Skip every picture while you write out the records below, from the first line through the one that contains "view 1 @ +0", both ends kept.
Segment Start: RECORDS SUPPLIED
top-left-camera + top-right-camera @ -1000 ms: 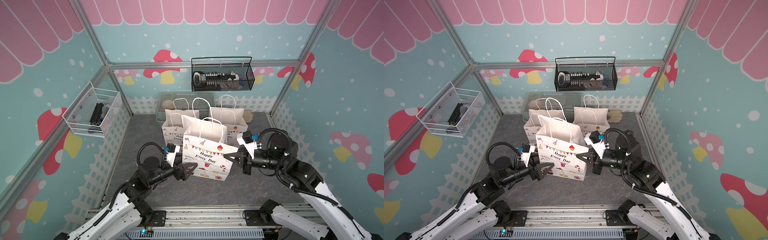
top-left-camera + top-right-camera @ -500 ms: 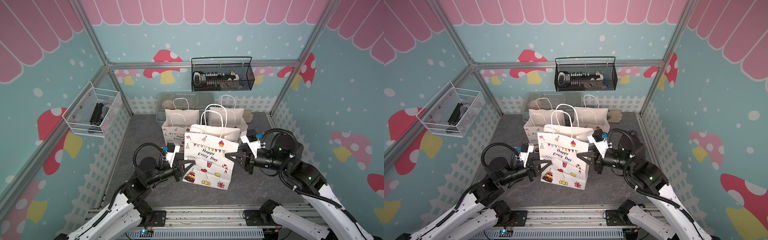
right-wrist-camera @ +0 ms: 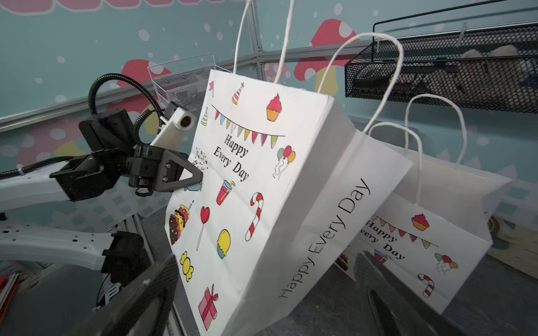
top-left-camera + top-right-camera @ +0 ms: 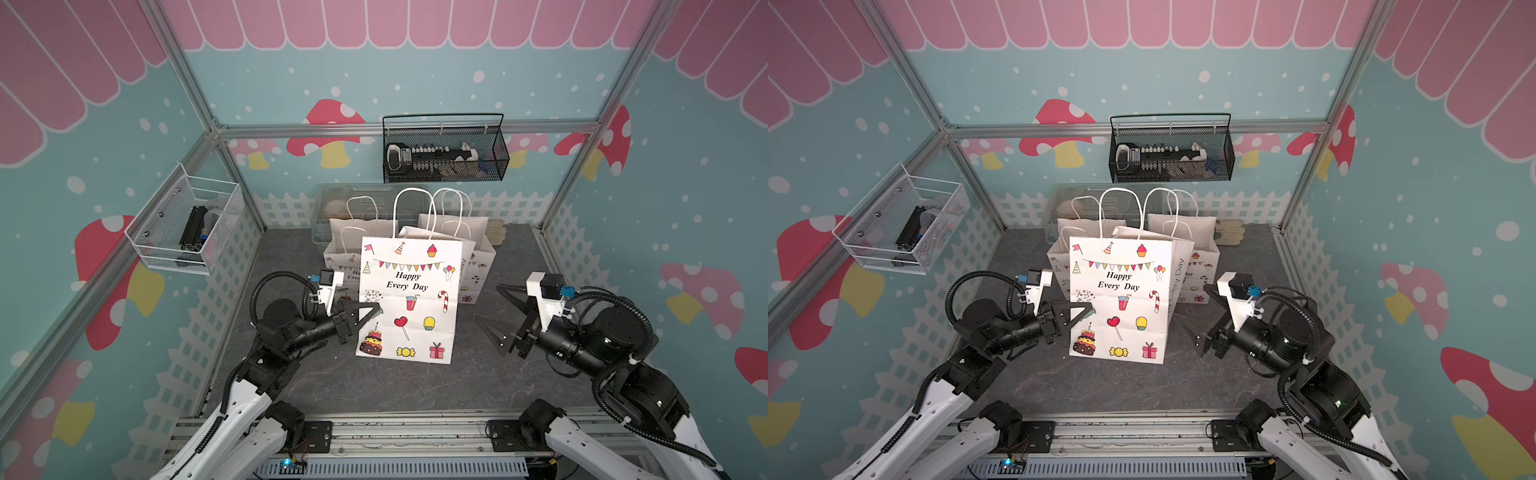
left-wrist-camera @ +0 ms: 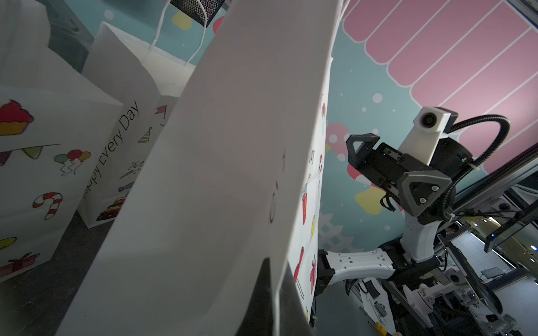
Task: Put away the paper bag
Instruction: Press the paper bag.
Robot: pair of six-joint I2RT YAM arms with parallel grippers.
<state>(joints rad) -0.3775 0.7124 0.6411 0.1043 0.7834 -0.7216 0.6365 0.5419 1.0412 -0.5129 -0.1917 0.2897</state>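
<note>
Top views: in both, the bag [image 4: 409,299] [image 4: 1121,299] is mid-table, between the left gripper [image 4: 375,309] [image 4: 1088,309] and the right gripper [image 4: 487,302] [image 4: 1196,306], just in front of a left rear bag [image 4: 345,249] and a right rear bag [image 4: 478,266].
Table [image 4: 374,386]: dark grey, mottled.
Bag pose: tilted, its top leaning toward the table's back edge and its printed front turned up to the top cameras. Whether its base touches the table I cannot tell.
Bag material: white paper, open top, two white cord handles [image 3: 374,34] standing up. A faint fold crosses the front.
Bag front: black "Happy Every Day" under a string of coloured flags. Around it are a party hat, cupcake, balloons, drink, candy cane, heart lollipop, layered cake, wrapped sweet and red gift.
Bag side: in the right wrist view the bag [image 3: 247,189] shows a narrow side panel with the same words in grey, running along its height.
Left gripper: clamped on the bag's left edge about halfway up. In the left wrist view its fingers [image 5: 259,296] sit one on each face of the paper.
Right gripper: jaws wide apart, just right of the bag, clear of it, nothing between them.
Back wall: a black basket [image 4: 444,166] hangs above the rear bags. A clear box [image 4: 332,199] sits at the table's back edge behind them.
Left wall: a white basket [image 4: 187,224].
</note>
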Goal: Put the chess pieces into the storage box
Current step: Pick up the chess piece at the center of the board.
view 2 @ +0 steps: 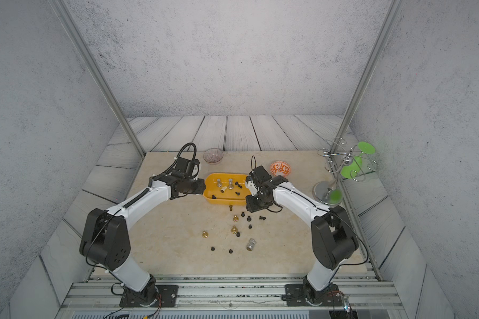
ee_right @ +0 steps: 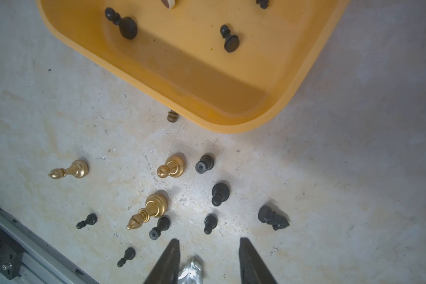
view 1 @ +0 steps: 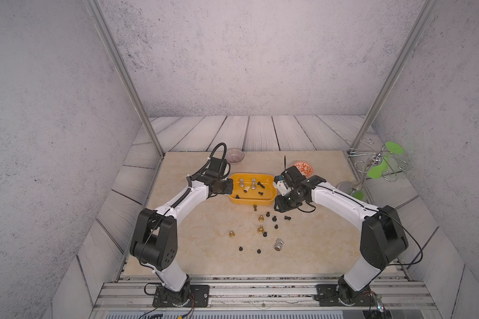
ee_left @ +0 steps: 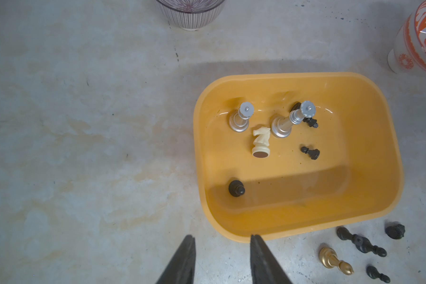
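- Hovering beside storage box [ee_left: 359,147]: left hand [ee_left: 221,237], released, empty.
- Right hand [ee_right: 208,239] beside storage box, released, empty.
- Chess pieces [ee_left: 261,141]: some inside storage box, rest outside.

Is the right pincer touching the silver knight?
Apart. In a top view the silver knight lies on the table, with a plain gap between it and the right pincer.

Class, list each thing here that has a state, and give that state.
storage box: upright, partly filled
cream knight: on its side in the storage box
silver pieces: two, upright in the storage box
silver knight: toppled on table
gold pieces: upright on table
left pincer: open, empty
right pincer: open, empty
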Controlling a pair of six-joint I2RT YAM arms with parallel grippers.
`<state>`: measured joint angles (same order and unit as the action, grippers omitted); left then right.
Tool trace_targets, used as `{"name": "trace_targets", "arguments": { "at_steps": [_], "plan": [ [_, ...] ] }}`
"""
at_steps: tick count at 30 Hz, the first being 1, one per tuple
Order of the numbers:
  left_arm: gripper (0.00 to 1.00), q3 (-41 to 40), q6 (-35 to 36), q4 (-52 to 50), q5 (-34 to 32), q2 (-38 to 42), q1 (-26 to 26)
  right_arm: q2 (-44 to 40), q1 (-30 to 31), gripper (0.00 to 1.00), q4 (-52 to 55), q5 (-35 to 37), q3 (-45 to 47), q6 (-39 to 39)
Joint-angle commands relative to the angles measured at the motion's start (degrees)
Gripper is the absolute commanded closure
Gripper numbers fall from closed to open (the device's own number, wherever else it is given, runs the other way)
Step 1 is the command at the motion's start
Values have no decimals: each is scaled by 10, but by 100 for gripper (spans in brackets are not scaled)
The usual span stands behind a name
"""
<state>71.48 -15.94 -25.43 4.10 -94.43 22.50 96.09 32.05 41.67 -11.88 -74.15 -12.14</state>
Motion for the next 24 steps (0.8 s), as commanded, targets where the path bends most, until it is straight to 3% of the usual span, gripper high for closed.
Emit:
{"name": "trace_targets", "arguments": {
  "at_steps": [1, 24],
  "plan": [
    [60, -17, -11, 6, -8, 23, -5, 21, 6, 59, -7, 17, 4, -3],
    [59, -31, -18, 4, 10, 25, -8, 99, 31, 66, -37, 45, 16, 1]
  ]
}}
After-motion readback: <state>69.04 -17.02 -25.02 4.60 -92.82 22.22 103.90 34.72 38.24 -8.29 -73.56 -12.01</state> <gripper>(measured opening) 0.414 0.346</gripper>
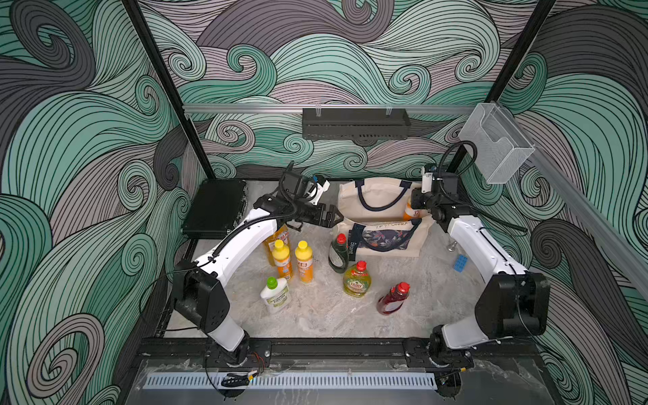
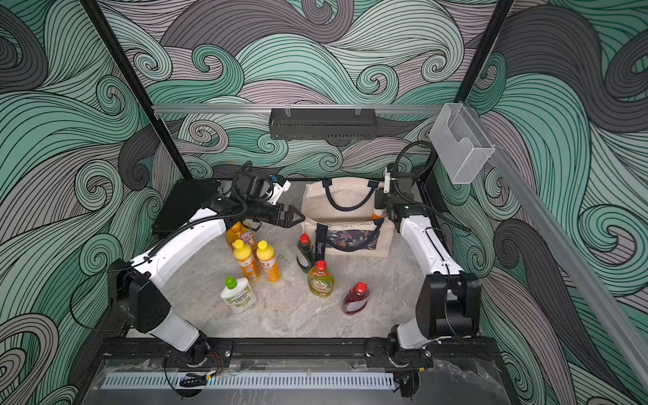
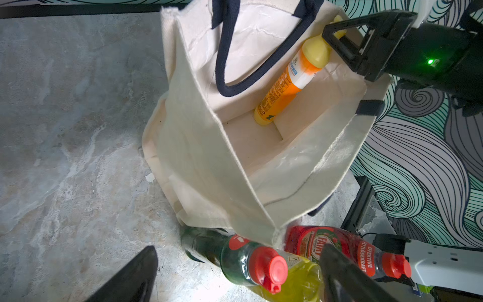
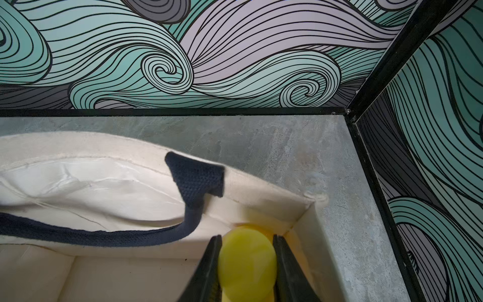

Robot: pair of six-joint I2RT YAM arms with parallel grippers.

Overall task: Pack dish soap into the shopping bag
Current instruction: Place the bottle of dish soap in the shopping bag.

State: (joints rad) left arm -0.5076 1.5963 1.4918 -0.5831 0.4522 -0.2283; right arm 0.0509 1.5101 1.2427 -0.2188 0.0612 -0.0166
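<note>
The cream shopping bag [image 1: 378,196] [image 2: 336,201] stands open at the back of the table. My right gripper [image 4: 247,236] reaches into its right end, shut on the yellow cap of an orange dish soap bottle [image 3: 285,86] that leans inside the bag [image 3: 198,146]. My left gripper [image 1: 333,215] [image 3: 239,248] hangs open and empty by the bag's left edge, above the dark green bottle [image 1: 338,254]. On the table stand the Fairy bottle [image 1: 357,280], red bottle [image 1: 394,298], white green-capped bottle [image 1: 275,294], two orange yellow-capped bottles [image 1: 282,257] [image 1: 304,261] and the orange pump bottle [image 1: 275,242], half hidden by my left arm.
A black hard case [image 1: 215,208] lies at the back left. A blue block [image 1: 460,263] and a small metal piece [image 1: 452,246] sit by my right arm. A black basket [image 1: 356,122] and a clear holder [image 1: 496,143] hang on the rails.
</note>
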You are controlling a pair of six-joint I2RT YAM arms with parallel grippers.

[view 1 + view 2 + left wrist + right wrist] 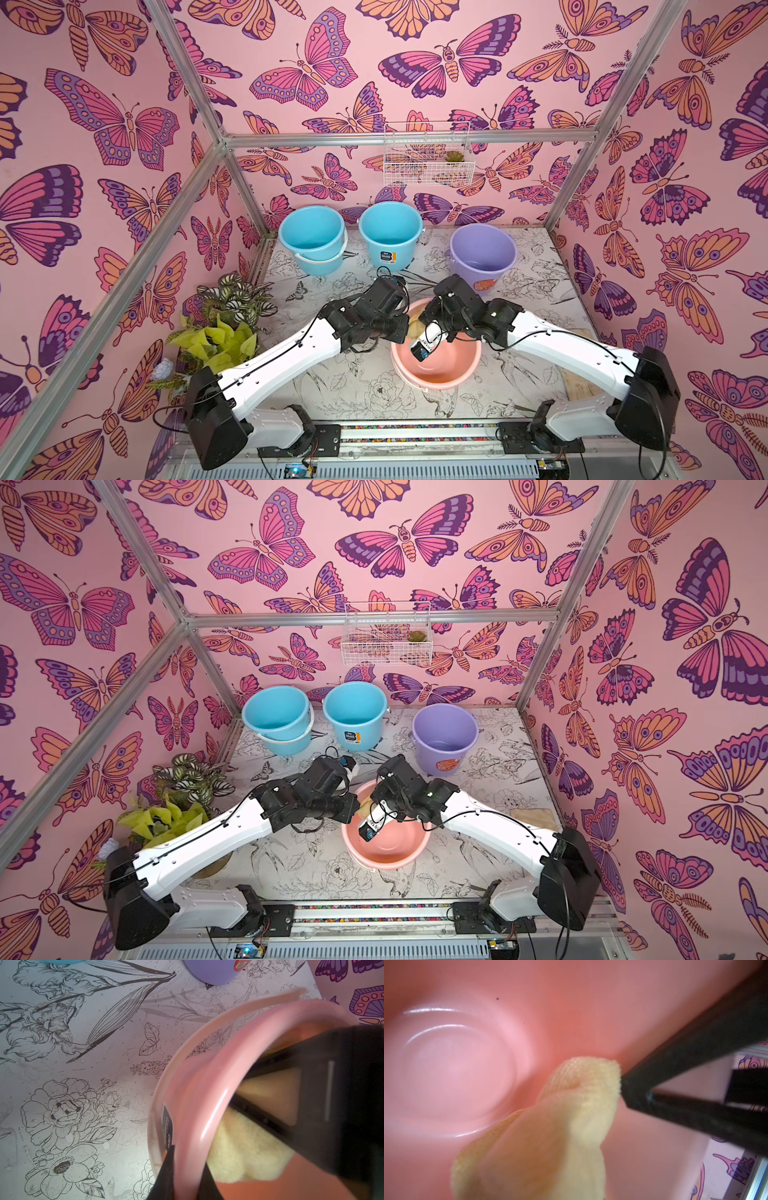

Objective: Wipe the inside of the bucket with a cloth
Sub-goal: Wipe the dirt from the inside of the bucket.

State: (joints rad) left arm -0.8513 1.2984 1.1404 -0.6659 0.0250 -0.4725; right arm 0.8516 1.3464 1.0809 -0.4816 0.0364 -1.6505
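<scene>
Standing upright at the far right of the flower-printed table top (pixel 353 386), the lavender-purple round plastic bucket (pixel 482 253) is seen in both top views with its orange sticker (pixel 485 285) turned toward the near side. It is touched by neither claw and is set well apart from both, farther back and to their right. Nothing can be made out inside it.

Both arms are brought together over the salmon-pink round plastic bucket (pixel 436 380), which is placed near the middle of the table, nearer than the lavender one and to its left. The left claw (pixel 188 1157) is clamped on the pink bucket's rim on its left side, with one black finger outside the wall and one inside it.

The soft pale-yellow towel-like cloth (pixel 560 1126) is found inside the pink bucket. The right claw (pixel 626 1086) is closed on an upper fold of it, with the tips pinched together at the cloth's edge close against the pink inner wall. From that pinch the rest of the cloth hangs loose toward the bucket's floor. In a top view only a small yellow strip of the cloth (pixel 365 808) is visible between the two wrists.

Two sky-blue round plastic buckets (pixel 311 237) (pixel 390 232) are lined up along the far edge, left of the lavender one.
</scene>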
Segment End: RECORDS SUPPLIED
EXERCISE OUTPUT:
top-left-camera + top-right-camera @ -1000 ms: 
top-left-camera + top-right-camera @ -500 ms: 
right-wrist-camera @ +0 ms: 
top-left-camera + top-right-camera @ +0 ms: 
left-wrist-camera @ +0 ms: 
Task: Put away the paper bag
Instruction: Press the paper bag.
Robot: pair of six-joint I2RT YAM arms with parallel grippers.
<state>(joints rad) -0.3775 0.7124 0.6411 0.1043 0.7834 -0.7216 0.6365 0.5419 1.0412 -0.5129 -0.1917 0.2897</state>
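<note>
Top views: in both, the bag [image 4: 409,299] [image 4: 1121,299] is mid-table, between the left gripper [image 4: 375,309] [image 4: 1088,309] and the right gripper [image 4: 487,302] [image 4: 1196,306], just in front of a left rear bag [image 4: 345,249] and a right rear bag [image 4: 478,266].
Table [image 4: 374,386]: dark grey, mottled.
Bag pose: tilted, its top leaning toward the table's back edge and its printed front turned up to the top cameras. Whether its base touches the table I cannot tell.
Bag material: white paper, open top, two white cord handles [image 3: 374,34] standing up. A faint fold crosses the front.
Bag front: black "Happy Every Day" under a string of coloured flags. Around it are a party hat, cupcake, balloons, drink, candy cane, heart lollipop, layered cake, wrapped sweet and red gift.
Bag side: in the right wrist view the bag [image 3: 247,189] shows a narrow side panel with the same words in grey, running along its height.
Left gripper: clamped on the bag's left edge about halfway up. In the left wrist view its fingers [image 5: 259,296] sit one on each face of the paper.
Right gripper: jaws wide apart, just right of the bag, clear of it, nothing between them.
Back wall: a black basket [image 4: 444,166] hangs above the rear bags. A clear box [image 4: 332,199] sits at the table's back edge behind them.
Left wall: a white basket [image 4: 187,224].
</note>
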Goal: Put the chess pieces into the storage box
Current step: Pick up the chess piece at the center of the board.
view 2 @ +0 steps: 
ee_right @ +0 steps: 
view 1 @ +0 steps: 

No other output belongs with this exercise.